> _Task to complete_
The following entries should be restated word for word, pictures excluded.

> _Records from a collection_
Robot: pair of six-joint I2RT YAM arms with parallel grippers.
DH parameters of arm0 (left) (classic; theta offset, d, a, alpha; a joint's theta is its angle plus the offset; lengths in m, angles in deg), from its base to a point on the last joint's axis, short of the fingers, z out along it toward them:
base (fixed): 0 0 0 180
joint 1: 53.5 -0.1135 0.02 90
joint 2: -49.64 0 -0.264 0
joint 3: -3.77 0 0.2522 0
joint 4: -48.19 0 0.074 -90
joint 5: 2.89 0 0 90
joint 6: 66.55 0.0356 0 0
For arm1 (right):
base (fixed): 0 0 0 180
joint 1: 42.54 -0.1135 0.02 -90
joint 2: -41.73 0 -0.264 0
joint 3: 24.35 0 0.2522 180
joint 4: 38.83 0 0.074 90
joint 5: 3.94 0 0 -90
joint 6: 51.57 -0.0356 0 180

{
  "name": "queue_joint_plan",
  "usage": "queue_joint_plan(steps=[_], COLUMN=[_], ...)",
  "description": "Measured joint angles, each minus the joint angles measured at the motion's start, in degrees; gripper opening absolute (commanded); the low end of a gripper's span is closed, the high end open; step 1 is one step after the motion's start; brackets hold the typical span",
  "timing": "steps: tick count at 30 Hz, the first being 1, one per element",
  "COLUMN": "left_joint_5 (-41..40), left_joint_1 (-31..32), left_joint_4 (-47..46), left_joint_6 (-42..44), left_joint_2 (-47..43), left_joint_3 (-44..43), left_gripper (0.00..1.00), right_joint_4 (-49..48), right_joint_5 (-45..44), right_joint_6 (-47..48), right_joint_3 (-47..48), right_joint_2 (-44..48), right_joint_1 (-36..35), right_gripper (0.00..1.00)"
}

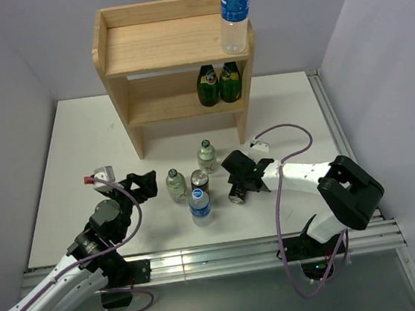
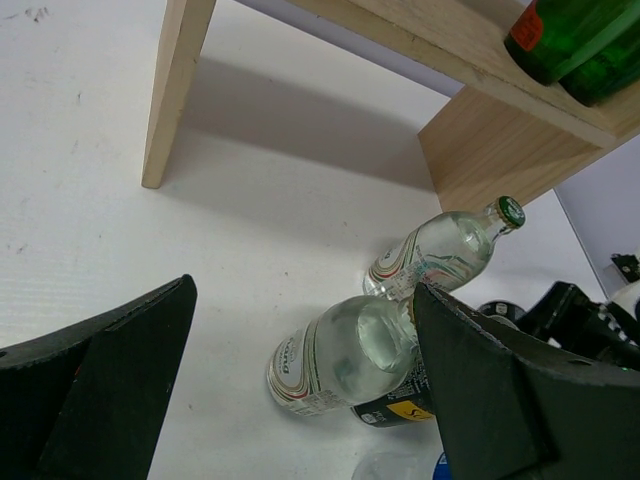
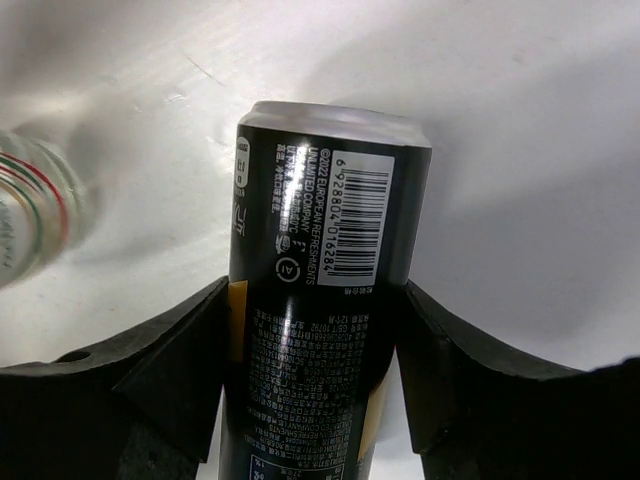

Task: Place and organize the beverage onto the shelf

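Now right gripper [image 1: 239,184] clamps can [image 3: 315,250], axis along fingers [image 3: 170,360], end pointing outward; left gripper [image 1: 145,183] spread.

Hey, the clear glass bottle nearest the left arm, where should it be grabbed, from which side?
Probably grip the glass bottle round its wide body, below the neck, coming level from its left. It stands upright, with bare table there; a can and a water bottle crowd its right.
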Motion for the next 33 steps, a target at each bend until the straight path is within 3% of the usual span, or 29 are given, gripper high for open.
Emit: queue_joint_plan(steps=[9,15,19,24,27,33], left_joint_5=[-0.7,-1.9,-3.0,-4.1,-5.0,-7.3], left_joint_1=[0.0,0.0,0.0,0.0,0.0,0.0], left_joint_4=[0.0,0.0,-0.1,-1.3,-2.0,-4.2], left_joint_6=[0.0,0.0,0.0,0.3,0.9,2.3], left_joint_2=[2.4,2.4,3.4,4.8,5.3,4.8], left_joint_3=[0.0,0.0,0.0,0.0,-0.5,-1.0], left_gripper=[0.97,0.97,0.97,0.97,0.97,0.98], right_joint_4=[12.7,10.6,0.5,-21.3,-34.0,-48.9], right_joint_5=[-9.2,-17.9,-20.9,-17.8,-15.2,-11.2], right_joint_6=[1.7,12.0,25.0,44.8,56.1,70.9], right_joint_3=[3.2,10.0,10.3,7.7,7.8,11.1], right_joint_2=[15.4,25.4,28.3,27.5,23.5,12.0], right_joint_1=[-9.1,-15.3,-18.2,-19.4,-19.4,-19.4], right_gripper=[0.00,0.00,0.00,0.00,0.00,0.00])
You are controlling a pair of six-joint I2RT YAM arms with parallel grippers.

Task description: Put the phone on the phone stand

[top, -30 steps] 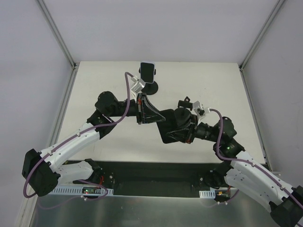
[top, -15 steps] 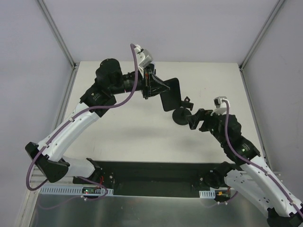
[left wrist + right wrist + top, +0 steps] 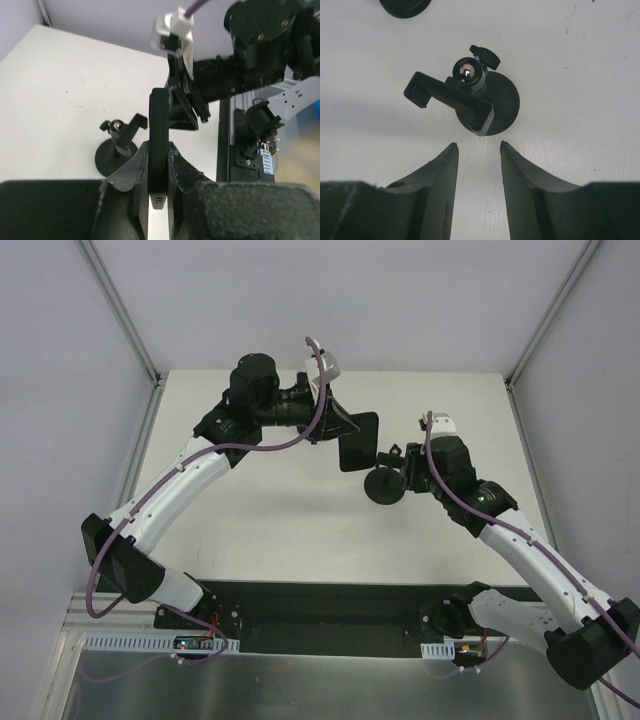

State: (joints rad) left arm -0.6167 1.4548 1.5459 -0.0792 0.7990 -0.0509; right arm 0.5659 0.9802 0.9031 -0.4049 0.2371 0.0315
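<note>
One end of the phone (image 3: 159, 110) is hiding inside the gripping left hand (image 3: 159, 150), long axis aiming at the right edge of the counter (image 3: 50, 75); the right hand (image 3: 478, 146) is gaping.

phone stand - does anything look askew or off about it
Slightly. The black round-based phone stand sits flat, but its clamp cradle is swivelled on the silver ball joint, reaching past one side of the base instead of centred. It is empty; the black phone is pinched edge-on in the left gripper.
</note>
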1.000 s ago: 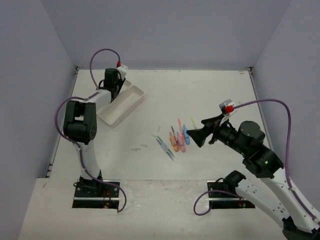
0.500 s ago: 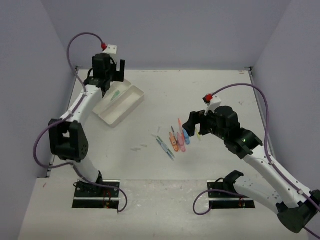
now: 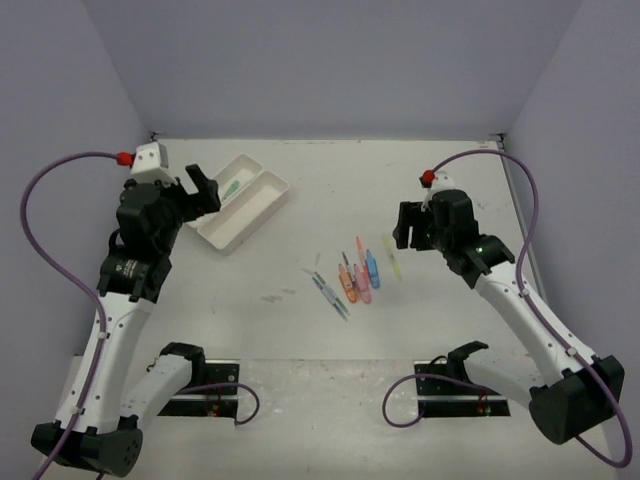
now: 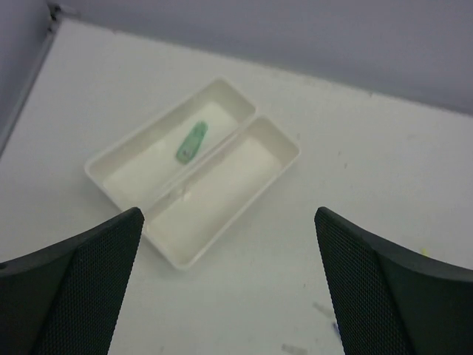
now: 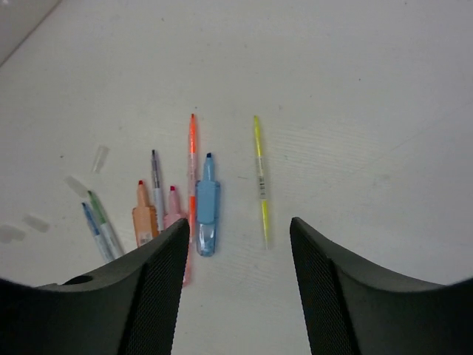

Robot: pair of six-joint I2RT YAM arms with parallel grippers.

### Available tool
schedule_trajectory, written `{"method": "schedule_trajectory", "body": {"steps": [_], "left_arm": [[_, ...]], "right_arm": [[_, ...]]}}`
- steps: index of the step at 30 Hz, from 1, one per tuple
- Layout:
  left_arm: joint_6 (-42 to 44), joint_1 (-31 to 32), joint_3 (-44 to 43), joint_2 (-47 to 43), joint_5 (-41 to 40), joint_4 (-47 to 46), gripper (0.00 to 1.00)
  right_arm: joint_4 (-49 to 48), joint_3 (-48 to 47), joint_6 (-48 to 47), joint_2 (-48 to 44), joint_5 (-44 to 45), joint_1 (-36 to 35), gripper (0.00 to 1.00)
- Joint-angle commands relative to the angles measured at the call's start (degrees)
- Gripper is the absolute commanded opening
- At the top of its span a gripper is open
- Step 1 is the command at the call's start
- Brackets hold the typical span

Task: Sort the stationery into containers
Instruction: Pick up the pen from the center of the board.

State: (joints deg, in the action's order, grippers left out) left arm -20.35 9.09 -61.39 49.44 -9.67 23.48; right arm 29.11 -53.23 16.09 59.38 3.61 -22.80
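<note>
Two white trays (image 3: 272, 203) lie side by side at the back left. The far tray (image 4: 100, 171) holds a green marker (image 4: 191, 142), which also shows in the top view (image 3: 231, 188). The near tray (image 4: 290, 157) holds nothing. My left gripper (image 3: 198, 192) is open and empty, just left of the trays. In the middle of the table lie an orange marker (image 5: 144, 219), a pink marker (image 5: 174, 206), a blue marker (image 5: 206, 210), a thin orange pen (image 5: 192, 159), a yellow pen (image 5: 260, 177) and blue-grey pens (image 5: 100, 225). My right gripper (image 5: 238, 225) is open and empty, above and right of them.
Faint smudges mark the table (image 3: 278, 295) left of the pens. Grey walls close in the back and both sides. Each arm's purple cable (image 3: 45, 215) loops out beside it.
The left gripper has left the green marker in the far tray and pulled back to the trays' left. The right gripper has risen and swung to the right of the markers.
</note>
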Motion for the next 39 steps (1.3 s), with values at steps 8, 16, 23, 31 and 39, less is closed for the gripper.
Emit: {"method": "schedule_trajectory", "body": {"steps": [8, 16, 23, 31, 39], "left_arm": [[1.02, -0.03, 18.56, -8.28, 4.62, 2.0, 1.0], [1.41, 1.22, 18.8, -9.49, 4.83, 1.84, 1.0], [1.48, 1.81, 19.01, -9.43, 5.27, 1.64, 1.0], [1.66, 1.92, 19.1, -9.56, 5.64, 1.55, 1.0], [1.9, 2.6, 19.12, -9.68, 6.19, 1.36, 1.0]], "right_arm": [[-0.2, -8.21, 0.1, 22.77, 0.19, -1.17, 0.4], [-1.67, -7.29, 4.22, 32.99, 1.01, -6.28, 0.39], [-0.99, -7.28, 4.49, 34.95, -0.71, -7.73, 0.36], [0.13, -7.39, 5.99, 36.66, -1.04, -8.42, 0.4], [-0.37, -6.71, 7.24, 37.42, -1.63, -8.7, 0.41]]}}
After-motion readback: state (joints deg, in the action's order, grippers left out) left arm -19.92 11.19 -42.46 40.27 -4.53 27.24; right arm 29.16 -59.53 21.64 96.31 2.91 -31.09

> _Result for this task_
Robot: pair of six-joint I2RT YAM arms with parallel grippers.
DH parameters of arm0 (left) (classic; theta offset, d, a, alpha; a joint's theta is its angle plus the offset; lengths in m, angles in deg), from its base to a point on the last joint's axis, short of the fingers, z out along it toward them:
base (fixed): 0 0 0 180
joint 1: 53.5 -0.1135 0.02 90
joint 2: -49.64 0 -0.264 0
joint 3: -3.77 0 0.2522 0
joint 4: -48.19 0 0.074 -90
joint 5: 2.89 0 0 90
joint 6: 66.55 0.0356 0 0
For arm1 (right):
base (fixed): 0 0 0 180
joint 1: 42.54 -0.1135 0.02 -90
joint 2: -41.73 0 -0.264 0
joint 3: 24.35 0 0.2522 180
joint 4: 38.83 0 0.074 90
joint 5: 3.94 0 0 -90
joint 6: 51.57 -0.0356 0 180

{
  "name": "queue_joint_plan",
  "usage": "queue_joint_plan(steps=[_], COLUMN=[_], ...)",
  "description": "Measured joint angles, each minus the joint angles measured at the motion's start, in degrees; gripper opening absolute (commanded); the low end of a gripper's span is closed, the high end open; step 1 is one step after the motion's start; brackets hold the typical span",
  "timing": "steps: tick count at 30 Hz, the first being 1, one per element",
  "COLUMN": "left_joint_5 (-41..40), left_joint_1 (-31..32), left_joint_4 (-47..46), left_joint_6 (-42..44), left_joint_2 (-47..43), left_joint_3 (-44..43), left_gripper (0.00..1.00), right_joint_4 (-49..48), right_joint_5 (-45..44), right_joint_6 (-47..48), right_joint_3 (-47..48), right_joint_2 (-44..48), right_joint_1 (-36..35), right_gripper (0.00..1.00)"
}


Task: Place and organize the beverage onto the shelf

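Now right gripper [image 1: 239,184] clamps can [image 3: 315,250], axis along fingers [image 3: 170,360], end pointing outward; left gripper [image 1: 145,183] spread.

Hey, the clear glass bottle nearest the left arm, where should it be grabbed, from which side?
Probably grip the glass bottle round its wide body, below the neck, coming level from its left. It stands upright, with bare table there; a can and a water bottle crowd its right.
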Motion for the next 33 steps, a target at each bend until the straight path is within 3% of the usual span, or 29 are given, gripper high for open.
Emit: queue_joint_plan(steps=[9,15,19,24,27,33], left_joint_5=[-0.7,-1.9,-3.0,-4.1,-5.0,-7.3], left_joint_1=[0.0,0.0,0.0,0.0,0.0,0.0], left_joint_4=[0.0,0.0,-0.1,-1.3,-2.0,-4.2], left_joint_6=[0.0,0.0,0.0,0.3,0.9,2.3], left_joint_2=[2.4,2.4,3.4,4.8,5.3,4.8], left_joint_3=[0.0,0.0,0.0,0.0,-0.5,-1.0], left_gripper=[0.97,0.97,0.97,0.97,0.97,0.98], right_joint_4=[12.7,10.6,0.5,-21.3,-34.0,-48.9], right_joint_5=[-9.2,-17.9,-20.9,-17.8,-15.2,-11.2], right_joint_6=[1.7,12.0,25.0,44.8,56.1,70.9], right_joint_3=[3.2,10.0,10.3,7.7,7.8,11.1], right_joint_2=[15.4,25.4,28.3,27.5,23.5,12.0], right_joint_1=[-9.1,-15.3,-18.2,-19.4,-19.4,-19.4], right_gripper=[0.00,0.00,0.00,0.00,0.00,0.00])
You are controlling a pair of six-joint I2RT YAM arms with parallel grippers.

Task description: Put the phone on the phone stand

[top, -30 steps] 
[top, -15 steps] 
[left wrist + right wrist + top, +0 steps] 

State: (joints rad) left arm -0.6167 1.4548 1.5459 -0.0792 0.7990 -0.0509; right arm 0.5659 0.9802 0.9031 -0.4049 0.2371 0.0315
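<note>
One end of the phone (image 3: 159, 110) is hiding inside the gripping left hand (image 3: 159, 150), long axis aiming at the right edge of the counter (image 3: 50, 75); the right hand (image 3: 478, 146) is gaping.

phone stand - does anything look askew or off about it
Slightly. The black round-based phone stand sits flat, but its clamp cradle is swivelled on the silver ball joint, reaching past one side of the base instead of centred. It is empty; the black phone is pinched edge-on in the left gripper.
</note>
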1.000 s ago: 
0.500 s ago: 
now: 
now: 
now: 

Robot: pair of six-joint I2RT YAM arms with parallel grippers.

### Available tool
schedule_trajectory, written `{"method": "schedule_trajectory", "body": {"steps": [_], "left_arm": [[_, ...]], "right_arm": [[_, ...]]}}`
- steps: index of the step at 30 Hz, from 1, one per tuple
- Layout:
  left_arm: joint_6 (-42 to 44), joint_1 (-31 to 32), joint_3 (-44 to 43), joint_2 (-47 to 43), joint_5 (-41 to 40), joint_4 (-47 to 46), gripper (0.00 to 1.00)
  right_arm: joint_4 (-49 to 48), joint_3 (-48 to 47), joint_6 (-48 to 47), joint_2 (-48 to 44), joint_5 (-44 to 45), joint_1 (-36 to 35), gripper (0.00 to 1.00)
- Joint-angle commands relative to the angles measured at the call's start (degrees)
- Gripper is the absolute commanded opening
- At the top of its span a gripper is open
- Step 1 is the command at the call's start
- Brackets hold the typical span

Task: Sort the stationery into containers
Instruction: Pick up the pen from the center of the board.

State: (joints deg, in the action's order, grippers left out) left arm -20.35 9.09 -61.39 49.44 -9.67 23.48; right arm 29.11 -53.23 16.09 59.38 3.61 -22.80
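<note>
Two white trays (image 3: 272, 203) lie side by side at the back left. The far tray (image 4: 100, 171) holds a green marker (image 4: 191, 142), which also shows in the top view (image 3: 231, 188). The near tray (image 4: 290, 157) holds nothing. My left gripper (image 3: 198, 192) is open and empty, just left of the trays. In the middle of the table lie an orange marker (image 5: 144, 219), a pink marker (image 5: 174, 206), a blue marker (image 5: 206, 210), a thin orange pen (image 5: 192, 159), a yellow pen (image 5: 260, 177) and blue-grey pens (image 5: 100, 225). My right gripper (image 5: 238, 225) is open and empty, above and right of them.
Faint smudges mark the table (image 3: 278, 295) left of the pens. Grey walls close in the back and both sides. Each arm's purple cable (image 3: 45, 215) loops out beside it.
The left gripper has left the green marker in the far tray and pulled back to the trays' left. The right gripper has risen and swung to the right of the markers.
</note>
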Motion for the next 39 steps (1.3 s), with values at steps 8, 16, 23, 31 and 39, less is closed for the gripper.
Emit: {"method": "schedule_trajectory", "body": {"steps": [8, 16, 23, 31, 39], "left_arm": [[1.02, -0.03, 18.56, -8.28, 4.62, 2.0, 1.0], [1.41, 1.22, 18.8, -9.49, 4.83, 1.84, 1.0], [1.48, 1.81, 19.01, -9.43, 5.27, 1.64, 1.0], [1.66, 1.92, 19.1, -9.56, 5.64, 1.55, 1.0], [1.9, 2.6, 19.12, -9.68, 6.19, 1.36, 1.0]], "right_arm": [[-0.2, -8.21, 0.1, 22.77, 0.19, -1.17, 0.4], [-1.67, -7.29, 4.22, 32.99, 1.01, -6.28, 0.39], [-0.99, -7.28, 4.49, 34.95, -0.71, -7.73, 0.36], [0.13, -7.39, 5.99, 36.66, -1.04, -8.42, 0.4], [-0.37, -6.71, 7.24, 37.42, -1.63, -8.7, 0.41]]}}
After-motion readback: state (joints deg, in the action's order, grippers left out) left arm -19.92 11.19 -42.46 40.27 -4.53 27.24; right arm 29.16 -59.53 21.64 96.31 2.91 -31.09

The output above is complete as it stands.